Ce travail s’est intéressé à l’effet du café sur le risque de diverses maladies digestives. Son originalité a été de stratifier les individus en fonction de la présence ou non d’édulcorants naturels ou artificiels au café.
Les effets du café sur la santé ont été bien étudiés, par contre les conséquences de l’ajout de sucre ou d’un édulcorant artificiel sur ces effets sont peu connues. Dans cette étude chinoise, les auteurs se sont intéressés à l’ajout d’édulcorants naturels ou artificiels dans le café sur son effet dans les maladies gastro-intestinales (MGIs). Les auteurs ont réalisé une étude de cohorte prospective incluant 147 263 participants sans MGIs préexistantes. Les participants ont répondu à un questionnaire sur leur consommation de café sans sucre, sucré naturellement ou artificiellement pendant les 24 h précédentes. Les MGIs incidentes ont été identifiées via leur dossier médical.
29 118 cas de MGIs incidentes ont été observés
Après un suivi médian de 12,6 ans, 29 118 cas de MGIs incidentes ont été observés. Pour le café non sucré, les auteurs ont constaté une association dose-dépendante en forme de U avec une diminution globale du risque de MGI (P-non-linéaire < 0.001), de 6 % à 16 % et le risque le plus bas pour une consommation de 2-3 tasses/jour (réduction de 16 %).
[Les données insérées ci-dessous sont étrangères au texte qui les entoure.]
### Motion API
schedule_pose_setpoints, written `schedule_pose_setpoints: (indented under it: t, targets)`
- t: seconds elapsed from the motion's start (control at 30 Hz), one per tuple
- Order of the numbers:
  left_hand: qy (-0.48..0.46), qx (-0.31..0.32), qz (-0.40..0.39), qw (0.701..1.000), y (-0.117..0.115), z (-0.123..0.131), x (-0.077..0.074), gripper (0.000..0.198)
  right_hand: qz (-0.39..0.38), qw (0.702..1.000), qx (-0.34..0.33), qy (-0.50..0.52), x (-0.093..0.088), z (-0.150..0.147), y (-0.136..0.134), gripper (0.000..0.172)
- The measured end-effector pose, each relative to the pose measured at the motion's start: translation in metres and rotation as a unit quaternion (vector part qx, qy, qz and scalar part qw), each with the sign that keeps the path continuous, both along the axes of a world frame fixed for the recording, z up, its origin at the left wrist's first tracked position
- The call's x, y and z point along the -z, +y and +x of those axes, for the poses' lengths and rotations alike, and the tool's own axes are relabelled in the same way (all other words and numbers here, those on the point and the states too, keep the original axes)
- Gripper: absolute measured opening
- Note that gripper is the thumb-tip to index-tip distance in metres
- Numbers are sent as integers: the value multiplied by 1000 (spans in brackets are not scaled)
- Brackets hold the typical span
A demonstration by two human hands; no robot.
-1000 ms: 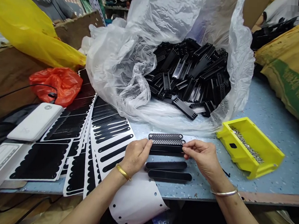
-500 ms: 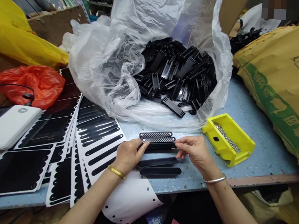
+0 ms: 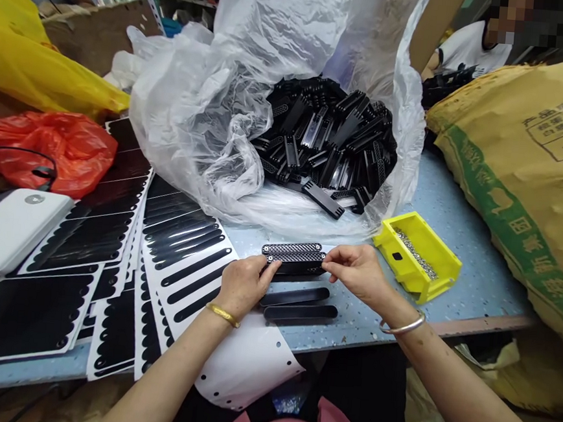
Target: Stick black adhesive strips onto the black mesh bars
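My left hand [image 3: 242,286] and my right hand [image 3: 355,270] each pinch one end of a long black plastic strip [image 3: 295,264] with a perforated top, held level just above the blue table [image 3: 461,218]. A second perforated strip [image 3: 291,246] lies right behind it. Two smooth black oblong strips [image 3: 298,305] lie on the table just in front of my hands. Sheets of black oblong stickers on white backing [image 3: 180,255] spread out to the left, under my left wrist.
A big clear plastic bag [image 3: 205,120] full of black plastic parts [image 3: 331,137] sits behind my hands. A yellow bin [image 3: 417,255] with small metal pieces stands to the right, beside a large tan sack [image 3: 522,178]. Left: a red bag [image 3: 52,147], a white box [image 3: 9,232].
My hands and the strip have stayed together on the table. The view has swung to the right, so everything has slid left in the picture.
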State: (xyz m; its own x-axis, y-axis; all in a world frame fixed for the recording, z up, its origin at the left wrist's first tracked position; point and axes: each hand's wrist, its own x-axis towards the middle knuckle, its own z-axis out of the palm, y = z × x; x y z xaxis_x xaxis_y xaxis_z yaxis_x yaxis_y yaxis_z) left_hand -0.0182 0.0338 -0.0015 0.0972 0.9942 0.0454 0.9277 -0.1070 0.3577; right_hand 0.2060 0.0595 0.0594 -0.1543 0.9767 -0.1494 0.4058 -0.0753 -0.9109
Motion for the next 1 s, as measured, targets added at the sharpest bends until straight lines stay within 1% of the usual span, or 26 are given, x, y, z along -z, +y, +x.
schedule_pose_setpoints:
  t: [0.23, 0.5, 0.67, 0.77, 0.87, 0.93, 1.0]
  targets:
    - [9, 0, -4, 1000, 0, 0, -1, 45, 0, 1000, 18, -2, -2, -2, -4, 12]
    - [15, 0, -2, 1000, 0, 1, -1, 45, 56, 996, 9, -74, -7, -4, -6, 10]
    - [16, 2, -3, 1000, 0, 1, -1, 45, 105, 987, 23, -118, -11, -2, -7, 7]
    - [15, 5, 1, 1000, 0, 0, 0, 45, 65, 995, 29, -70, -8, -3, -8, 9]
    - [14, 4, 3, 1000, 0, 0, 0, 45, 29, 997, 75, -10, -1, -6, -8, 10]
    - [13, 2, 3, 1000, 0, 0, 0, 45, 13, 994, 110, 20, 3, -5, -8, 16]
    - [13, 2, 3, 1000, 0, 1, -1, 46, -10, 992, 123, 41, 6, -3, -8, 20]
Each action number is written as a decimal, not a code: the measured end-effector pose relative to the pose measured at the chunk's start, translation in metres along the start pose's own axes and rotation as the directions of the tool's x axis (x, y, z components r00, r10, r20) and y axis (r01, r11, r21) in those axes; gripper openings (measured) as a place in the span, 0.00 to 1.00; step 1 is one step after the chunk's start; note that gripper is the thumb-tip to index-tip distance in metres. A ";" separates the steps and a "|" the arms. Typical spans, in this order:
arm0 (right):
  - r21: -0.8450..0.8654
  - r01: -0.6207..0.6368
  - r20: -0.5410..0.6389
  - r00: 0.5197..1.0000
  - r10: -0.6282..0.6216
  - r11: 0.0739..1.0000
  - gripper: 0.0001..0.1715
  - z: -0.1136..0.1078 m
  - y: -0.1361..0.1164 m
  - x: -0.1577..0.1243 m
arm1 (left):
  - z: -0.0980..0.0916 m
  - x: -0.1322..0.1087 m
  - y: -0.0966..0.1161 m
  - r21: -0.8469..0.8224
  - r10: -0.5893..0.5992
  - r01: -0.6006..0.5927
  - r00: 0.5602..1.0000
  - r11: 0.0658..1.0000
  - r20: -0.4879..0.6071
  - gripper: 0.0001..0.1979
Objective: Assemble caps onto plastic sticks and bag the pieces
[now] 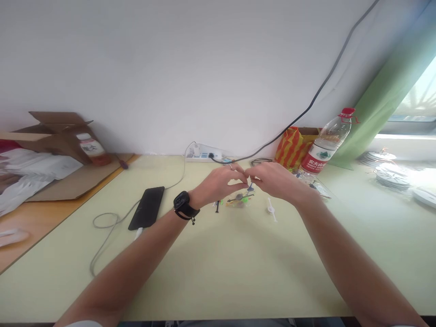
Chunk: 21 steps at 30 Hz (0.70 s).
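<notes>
My left hand [223, 182], with a black watch [184, 205] on the wrist, and my right hand [274, 179] meet above the table. Both are closed in a pinch, fingertips touching or almost touching. A small blue plastic piece [250, 187] shows just under the fingertips, its upper end hidden between them. Below lies a little pile of small coloured plastic pieces [240, 198], yellow, green and dark. A black piece [217, 207] lies to its left. On the right is a white piece [271, 210] with a round middle and two thin arms.
A black phone [147, 208] lies left with a charging cable. At the wall is a power strip [204, 153]. A large water bottle [327, 143] and a red-yellow bag [289, 147] stand right, stacked white discs [391, 176] farther right. An open cardboard box [64, 134] stands left.
</notes>
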State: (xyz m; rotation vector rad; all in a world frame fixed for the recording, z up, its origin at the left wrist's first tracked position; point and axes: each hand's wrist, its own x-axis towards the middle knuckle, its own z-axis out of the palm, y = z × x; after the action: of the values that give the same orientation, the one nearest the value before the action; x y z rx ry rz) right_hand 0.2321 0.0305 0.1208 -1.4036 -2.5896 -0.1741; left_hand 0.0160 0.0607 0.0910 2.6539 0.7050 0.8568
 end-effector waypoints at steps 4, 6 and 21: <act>0.053 -0.030 -0.001 1.000 0.030 0.998 0.12 0.000 0.001 0.002 | 0.000 0.000 -0.001 0.001 -0.007 0.007 1.000 1.000 -0.002 0.09; 0.097 -0.040 -0.005 0.999 0.040 0.994 0.11 -0.001 0.002 0.003 | 0.001 0.000 -0.002 0.002 -0.013 0.013 1.000 1.000 -0.002 0.08; 0.218 -0.040 0.016 0.999 0.037 0.975 0.12 -0.001 0.005 0.002 | 0.000 -0.001 0.000 0.026 -0.017 0.017 1.000 1.000 0.001 0.08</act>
State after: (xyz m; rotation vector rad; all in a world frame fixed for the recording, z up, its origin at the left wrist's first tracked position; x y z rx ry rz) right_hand 0.2349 0.0347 0.1226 -1.3771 -2.4985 0.1223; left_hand 0.0155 0.0597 0.0905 2.6677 0.7420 0.8470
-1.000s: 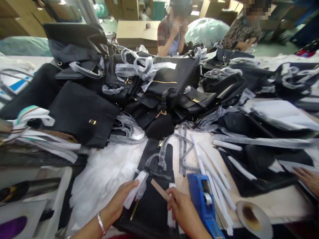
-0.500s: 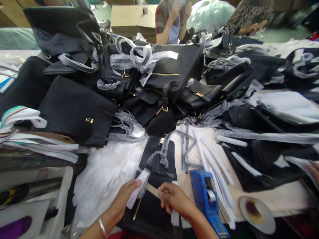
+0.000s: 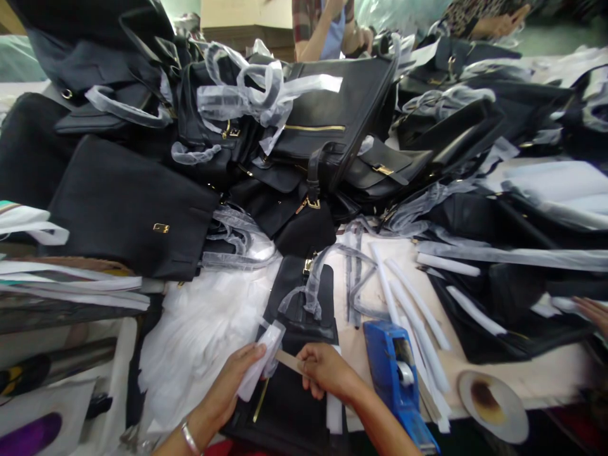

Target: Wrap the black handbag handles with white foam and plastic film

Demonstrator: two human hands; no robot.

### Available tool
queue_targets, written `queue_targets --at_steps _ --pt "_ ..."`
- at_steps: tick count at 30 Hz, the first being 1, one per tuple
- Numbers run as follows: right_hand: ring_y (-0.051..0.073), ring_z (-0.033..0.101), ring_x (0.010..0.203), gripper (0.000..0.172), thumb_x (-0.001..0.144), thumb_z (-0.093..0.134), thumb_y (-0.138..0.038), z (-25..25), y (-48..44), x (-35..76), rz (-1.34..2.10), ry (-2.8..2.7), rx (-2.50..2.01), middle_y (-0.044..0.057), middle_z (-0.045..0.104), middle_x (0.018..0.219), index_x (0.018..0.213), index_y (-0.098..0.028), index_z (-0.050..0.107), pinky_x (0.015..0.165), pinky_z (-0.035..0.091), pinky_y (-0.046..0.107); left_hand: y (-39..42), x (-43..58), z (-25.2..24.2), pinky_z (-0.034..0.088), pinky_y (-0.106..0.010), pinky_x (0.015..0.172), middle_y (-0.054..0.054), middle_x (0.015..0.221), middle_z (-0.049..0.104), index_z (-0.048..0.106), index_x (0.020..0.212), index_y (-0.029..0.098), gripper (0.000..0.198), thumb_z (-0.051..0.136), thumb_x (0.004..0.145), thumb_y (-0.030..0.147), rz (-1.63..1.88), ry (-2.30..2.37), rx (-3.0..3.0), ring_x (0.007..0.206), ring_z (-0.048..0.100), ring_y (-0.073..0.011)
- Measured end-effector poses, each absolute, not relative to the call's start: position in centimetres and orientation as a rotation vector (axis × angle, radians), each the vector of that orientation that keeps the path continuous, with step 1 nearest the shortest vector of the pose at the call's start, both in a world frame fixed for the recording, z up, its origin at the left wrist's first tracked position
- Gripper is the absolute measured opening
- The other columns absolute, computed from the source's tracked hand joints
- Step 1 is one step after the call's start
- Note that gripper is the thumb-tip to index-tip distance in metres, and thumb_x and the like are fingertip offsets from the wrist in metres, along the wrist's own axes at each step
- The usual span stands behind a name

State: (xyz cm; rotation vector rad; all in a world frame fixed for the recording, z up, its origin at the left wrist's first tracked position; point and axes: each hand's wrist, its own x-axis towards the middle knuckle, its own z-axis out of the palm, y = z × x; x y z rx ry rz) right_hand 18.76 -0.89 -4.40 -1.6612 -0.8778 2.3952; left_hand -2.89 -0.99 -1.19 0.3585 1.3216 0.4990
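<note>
My left hand is closed round a small white foam-wrapped piece at the bottom middle. My right hand pinches a strip of brown tape that runs to that wrapped piece. Both hands hover over a black bag lying flat on the table, its strap wrapped in clear film. A blue tape dispenser stands just right of my right hand.
A big heap of black handbags with film-wrapped handles fills the table behind. White foam sheets lie at left, white strips at right, a round disc near the front edge. Another person's hand shows at far right. People sit beyond.
My right hand has moved left toward the wrapped piece, shortening the tape strip between my hands. The view has tilted down and closer to the bags.
</note>
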Motion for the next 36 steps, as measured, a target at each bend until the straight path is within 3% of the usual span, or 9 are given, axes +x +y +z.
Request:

Effets protecteurs du café sans sucre
Des effets protecteurs du café non-sucré ont été observés également pour le reflux gastro-œsophagien, la gastrite et la duodénite, l’ulcère gastro-duodénal, la diverticulite, la cirrhose, la stéato-hépatite non alcoolique et les maladies biliaires. Le café non sucré atténue le risque de MGI génétique, avec des interactions additionnelles significatives pour la diverticulite et la cirrhose. À l’exception des deux dernières pathologies citées, l’effet protecteur du café suit également une courbe dose-réponse en forme de U. Ces effets sont robustes dans les différents sous-groupes. Par contre, le café sucré naturellement a des bénéfices limités alors que s’il est sucré artificiellement, les associations sont inconsistantes.
Il ressort de cette étude que la consommation de café non-sucré est associée à un risque réduit de MGI, ce qui est en faveur de son inclusion dans les recommandations diététiques. Toutefois, des études additionnelles restent nécessaires afin de clarifier les mécanismes sous-jacents et de valider ces données dans diverses populations.